* _Exercise aim_
In the listing below, the lines from the first through the one with "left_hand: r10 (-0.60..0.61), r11" are to be copied word for word.

§

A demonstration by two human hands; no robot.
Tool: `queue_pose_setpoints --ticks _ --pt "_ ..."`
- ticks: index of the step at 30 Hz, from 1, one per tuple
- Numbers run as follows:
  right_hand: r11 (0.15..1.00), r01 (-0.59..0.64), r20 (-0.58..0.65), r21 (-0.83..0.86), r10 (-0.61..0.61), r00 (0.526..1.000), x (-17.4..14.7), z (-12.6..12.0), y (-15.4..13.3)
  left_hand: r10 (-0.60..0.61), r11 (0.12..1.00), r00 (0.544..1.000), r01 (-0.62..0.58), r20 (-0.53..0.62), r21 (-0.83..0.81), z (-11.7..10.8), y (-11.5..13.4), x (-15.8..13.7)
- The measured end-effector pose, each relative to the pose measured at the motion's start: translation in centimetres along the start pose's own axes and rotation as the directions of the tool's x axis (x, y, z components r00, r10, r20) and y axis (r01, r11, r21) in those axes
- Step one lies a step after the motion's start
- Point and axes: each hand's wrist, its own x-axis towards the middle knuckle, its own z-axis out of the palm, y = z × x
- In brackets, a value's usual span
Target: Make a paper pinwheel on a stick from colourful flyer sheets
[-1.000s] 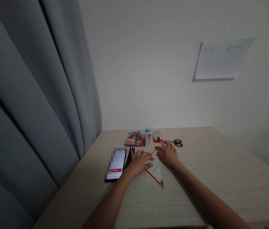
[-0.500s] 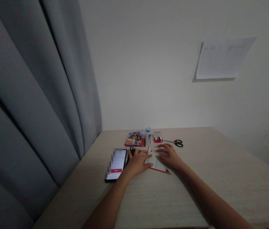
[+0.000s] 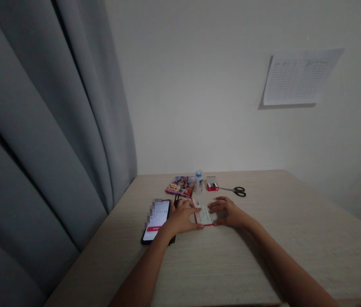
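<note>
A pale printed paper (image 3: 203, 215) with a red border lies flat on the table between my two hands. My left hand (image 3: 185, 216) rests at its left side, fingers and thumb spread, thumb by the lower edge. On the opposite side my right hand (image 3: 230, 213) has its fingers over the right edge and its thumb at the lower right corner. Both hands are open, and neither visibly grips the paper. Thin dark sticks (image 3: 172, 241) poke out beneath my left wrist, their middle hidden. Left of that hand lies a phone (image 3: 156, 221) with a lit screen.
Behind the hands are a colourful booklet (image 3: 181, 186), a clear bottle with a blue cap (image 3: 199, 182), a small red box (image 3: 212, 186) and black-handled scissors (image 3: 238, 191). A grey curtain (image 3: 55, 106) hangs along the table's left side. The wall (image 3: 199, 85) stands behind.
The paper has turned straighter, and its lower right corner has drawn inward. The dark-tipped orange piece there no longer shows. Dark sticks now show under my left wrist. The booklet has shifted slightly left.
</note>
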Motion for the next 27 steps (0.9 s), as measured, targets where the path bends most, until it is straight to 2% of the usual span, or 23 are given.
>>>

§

* _Response_
A demonstration by two human hands; no robot.
Tool: `queue_pose_setpoints --ticks _ --pt "_ ..."`
- ticks: index of the step at 30 Hz, from 1, one per tuple
- Numbers run as follows:
  right_hand: r11 (0.15..1.00), r01 (-0.59..0.64), r20 (-0.58..0.65), r21 (-0.83..0.86), r10 (-0.61..0.61), r00 (0.526..1.000), x (-17.4..14.7), z (-12.6..12.0), y (-15.4..13.3)
  left_hand: r10 (-0.60..0.61), r11 (0.12..1.00), r00 (0.544..1.000), r01 (-0.62..0.58), r20 (-0.53..0.62), r21 (-0.83..0.81), z (-11.7..10.8), y (-11.5..13.4), x (-15.8..13.7)

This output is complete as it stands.